Schönwettermobilität

Doch die Freude über eine Politik, die Blechfetischgeplärre ignoriert, verstellt den Blick auf etwas, das nicht verordnet werden kann: das (Radfahren-)Wollen nämlich. Wollen setzt Glauben voraus. Der fehlt in Österreich: Hier gilt Radfahren immer noch als Schönwettermobilität. Bei Wind, Regen, Graupel, Nebel, Schnee kann man doch unmöglich fahren! Wenn doch, dann ausstaffiert und gewappnet, als ginge es quer durch Grönland.

Amsterdams Herbstwinter ist aber ebenso nass, kalt, windig, trüb und "wäääh" wie der in Wien. Dennoch radelt die Stadt. Ganzjährig und kaum anders adjustiert als zu Fuß: Man tut. Und siehe da: Es geht.
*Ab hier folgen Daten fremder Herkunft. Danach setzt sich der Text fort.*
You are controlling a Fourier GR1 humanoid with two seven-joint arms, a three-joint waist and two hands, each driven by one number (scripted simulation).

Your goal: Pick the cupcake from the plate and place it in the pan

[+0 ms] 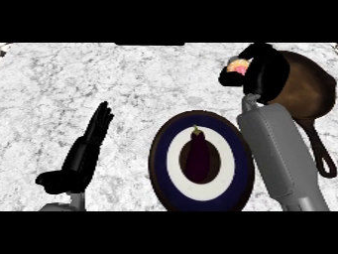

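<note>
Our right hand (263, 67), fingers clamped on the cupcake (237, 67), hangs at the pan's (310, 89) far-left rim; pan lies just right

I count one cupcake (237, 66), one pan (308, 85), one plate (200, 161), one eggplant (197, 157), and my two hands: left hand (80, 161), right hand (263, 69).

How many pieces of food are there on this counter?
2. An eggplant lies in the middle of the plate; a cupcake is held in the right hand at the pan's left edge.
</note>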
Was Amsterdam zur Radstadt macht, ist neben Politik Pragmatismus. Ein Stück Mentalität: Energie, Fantasie und Zeit, die ein Wiener aufs Jammern verwendet, steckt man hier in Lösungen. Darum ist Amsterdam längst am Ziel, während Wien noch überlegt, was alles ein Problem sein könnte. Nicht nur beim Radfahren. (Thomas Rottenberg, 18.1.2018)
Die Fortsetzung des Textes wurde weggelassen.